WORKING DATA below:

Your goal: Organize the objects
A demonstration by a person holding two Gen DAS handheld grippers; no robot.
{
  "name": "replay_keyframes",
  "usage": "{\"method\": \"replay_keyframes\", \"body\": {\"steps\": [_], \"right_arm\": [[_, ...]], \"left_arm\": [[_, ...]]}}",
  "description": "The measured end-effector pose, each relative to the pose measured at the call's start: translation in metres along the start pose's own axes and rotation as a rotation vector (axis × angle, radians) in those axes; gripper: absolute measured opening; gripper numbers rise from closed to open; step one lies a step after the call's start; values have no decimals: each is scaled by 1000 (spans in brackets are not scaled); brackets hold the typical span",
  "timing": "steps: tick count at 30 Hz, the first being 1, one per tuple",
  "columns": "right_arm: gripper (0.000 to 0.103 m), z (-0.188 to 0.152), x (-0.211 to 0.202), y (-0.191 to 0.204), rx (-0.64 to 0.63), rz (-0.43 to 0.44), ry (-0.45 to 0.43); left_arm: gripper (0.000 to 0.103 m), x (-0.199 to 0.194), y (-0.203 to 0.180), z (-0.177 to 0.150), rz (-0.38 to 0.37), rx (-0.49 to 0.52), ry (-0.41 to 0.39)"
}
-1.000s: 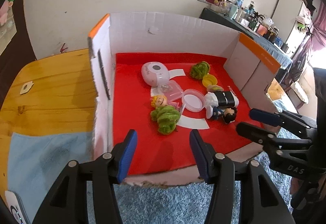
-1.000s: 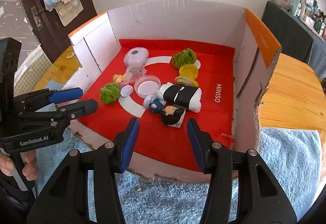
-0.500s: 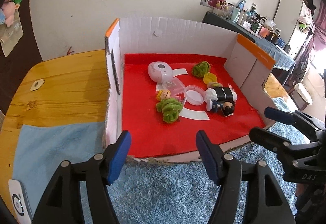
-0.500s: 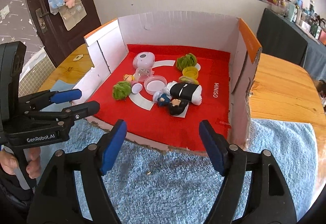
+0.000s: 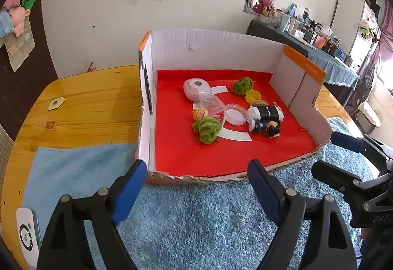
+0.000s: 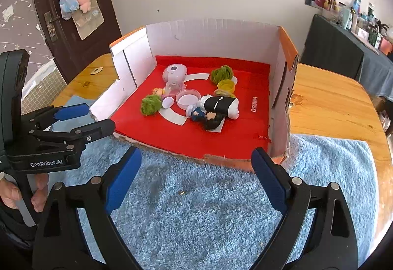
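Note:
A white cardboard box (image 5: 211, 48) (image 6: 213, 36) with its front side cut away has a red lining (image 5: 176, 147). On the lining lie a pink round device (image 5: 196, 89), two green yarn balls (image 5: 206, 128) (image 5: 243, 86), a clear lid (image 5: 235, 117), a yellow cap (image 5: 253, 97), a black-and-white roll (image 5: 267, 113) and small figurines (image 5: 269, 127). My left gripper (image 5: 199, 186) hangs over the blue towel in front of the box, its jaws opening with nothing between them. My right gripper (image 6: 196, 174) does the same beside it, jaws opening and empty.
The box stands on a blue fluffy towel (image 6: 196, 208) spread over a round wooden table (image 5: 81, 107). A white remote (image 5: 27, 233) lies at the table's near left edge. A hand (image 6: 14, 193) holds the left gripper's handle. A door and wall rise behind.
Both grippers have drawn back from over the box's front edge to above the towel and risen a little. The jaws of each have spread much wider.

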State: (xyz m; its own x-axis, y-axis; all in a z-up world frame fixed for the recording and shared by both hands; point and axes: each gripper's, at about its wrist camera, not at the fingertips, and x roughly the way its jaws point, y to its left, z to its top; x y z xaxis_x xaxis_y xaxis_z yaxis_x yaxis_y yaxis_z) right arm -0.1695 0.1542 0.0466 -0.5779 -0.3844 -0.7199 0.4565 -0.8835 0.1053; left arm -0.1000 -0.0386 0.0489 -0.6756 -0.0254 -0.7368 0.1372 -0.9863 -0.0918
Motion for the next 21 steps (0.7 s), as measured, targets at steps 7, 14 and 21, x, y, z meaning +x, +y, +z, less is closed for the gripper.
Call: {"method": "replay_keyframes", "body": {"steps": [7, 14, 21], "right_arm": [[98, -9, -7, 1, 11, -10, -11], [102, -20, -11, -1, 29, -20, -8], [103, -32, -11, -3, 51, -23, -3]], "left_arm": [[97, -7, 1, -9, 2, -5, -4], [103, -8, 3, -21, 25, -10, 2], [103, -3, 1, -37, 14, -12, 33]]}}
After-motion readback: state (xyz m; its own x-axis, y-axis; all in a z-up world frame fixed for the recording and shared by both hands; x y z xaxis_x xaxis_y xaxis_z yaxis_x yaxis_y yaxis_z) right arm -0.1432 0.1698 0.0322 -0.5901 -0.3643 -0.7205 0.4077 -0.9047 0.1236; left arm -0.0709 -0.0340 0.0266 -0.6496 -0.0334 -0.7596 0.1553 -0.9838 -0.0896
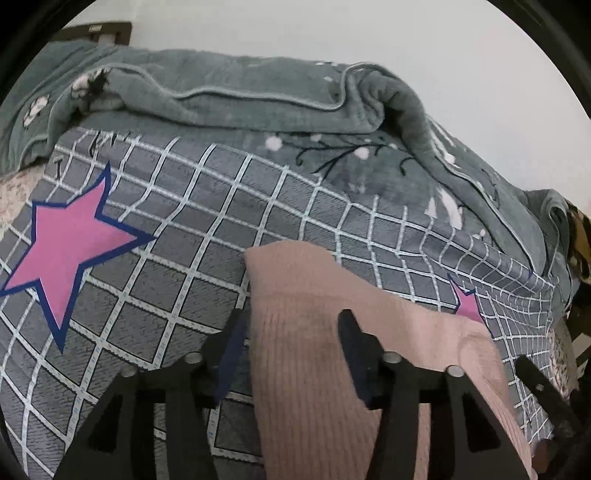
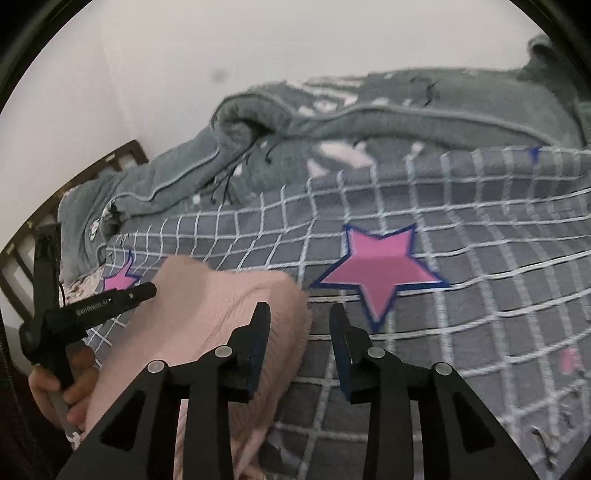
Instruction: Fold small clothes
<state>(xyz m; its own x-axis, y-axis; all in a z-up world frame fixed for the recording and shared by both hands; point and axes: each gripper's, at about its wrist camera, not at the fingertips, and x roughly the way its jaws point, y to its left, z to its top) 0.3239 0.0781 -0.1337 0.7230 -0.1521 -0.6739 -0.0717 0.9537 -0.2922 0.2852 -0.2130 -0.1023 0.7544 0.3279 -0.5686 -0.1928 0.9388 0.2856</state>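
Note:
A pink ribbed knit garment (image 1: pixel 314 332) lies flat on the grey checked bed sheet (image 1: pixel 166 221) with pink stars. My left gripper (image 1: pixel 291 328) hovers over the garment's left edge, open, the fabric lying loose under the gap and no pad pressing it. In the right wrist view the same garment (image 2: pixel 207 306) sits low and left. My right gripper (image 2: pixel 300 317) is open over its right edge, with sheet showing between the fingers. A hand (image 2: pixel 66 391) holds the left tool's black body (image 2: pixel 110 301) at the garment's far side.
A rumpled grey-green fleece blanket (image 1: pixel 258 99) is heaped along the back of the bed against a white wall (image 1: pixel 369 29). A dark wooden bed frame (image 2: pixel 122 158) shows at the corner. Open sheet with a large pink star (image 2: pixel 380 269) spreads to the right.

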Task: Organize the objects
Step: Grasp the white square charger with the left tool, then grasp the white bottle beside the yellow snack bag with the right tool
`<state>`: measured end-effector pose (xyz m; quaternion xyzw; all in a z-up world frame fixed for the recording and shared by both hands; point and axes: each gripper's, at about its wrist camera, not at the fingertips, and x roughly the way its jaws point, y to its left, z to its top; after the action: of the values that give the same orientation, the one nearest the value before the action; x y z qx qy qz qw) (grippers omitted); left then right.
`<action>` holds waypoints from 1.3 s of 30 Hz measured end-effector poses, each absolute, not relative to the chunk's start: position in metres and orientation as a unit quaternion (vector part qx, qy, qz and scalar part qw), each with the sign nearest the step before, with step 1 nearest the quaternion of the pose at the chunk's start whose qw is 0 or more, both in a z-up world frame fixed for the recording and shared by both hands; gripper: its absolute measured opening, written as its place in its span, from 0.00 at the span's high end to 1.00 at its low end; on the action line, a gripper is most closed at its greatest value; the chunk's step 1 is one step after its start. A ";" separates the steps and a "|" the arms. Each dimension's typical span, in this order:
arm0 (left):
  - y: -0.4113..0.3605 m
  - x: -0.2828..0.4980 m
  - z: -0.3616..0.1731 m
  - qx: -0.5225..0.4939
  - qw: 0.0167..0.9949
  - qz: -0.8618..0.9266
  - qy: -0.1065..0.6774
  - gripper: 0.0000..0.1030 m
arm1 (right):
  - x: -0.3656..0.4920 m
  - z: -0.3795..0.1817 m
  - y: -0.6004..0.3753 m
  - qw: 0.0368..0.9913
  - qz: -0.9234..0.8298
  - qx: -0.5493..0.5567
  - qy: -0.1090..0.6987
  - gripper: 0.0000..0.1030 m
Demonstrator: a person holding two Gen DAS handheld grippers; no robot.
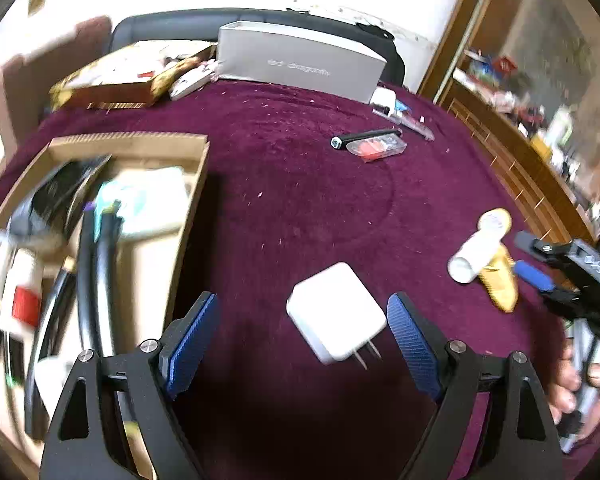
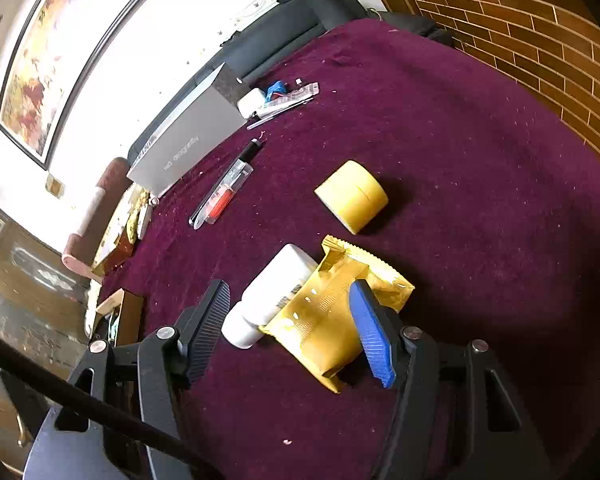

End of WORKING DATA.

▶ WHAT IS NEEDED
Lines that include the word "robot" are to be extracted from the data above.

▶ REPLY
A demonstration by a person holding two Gen DAS handheld grippers; no robot.
Demonstrator: a person holding two Gen DAS handheld grippers; no robot.

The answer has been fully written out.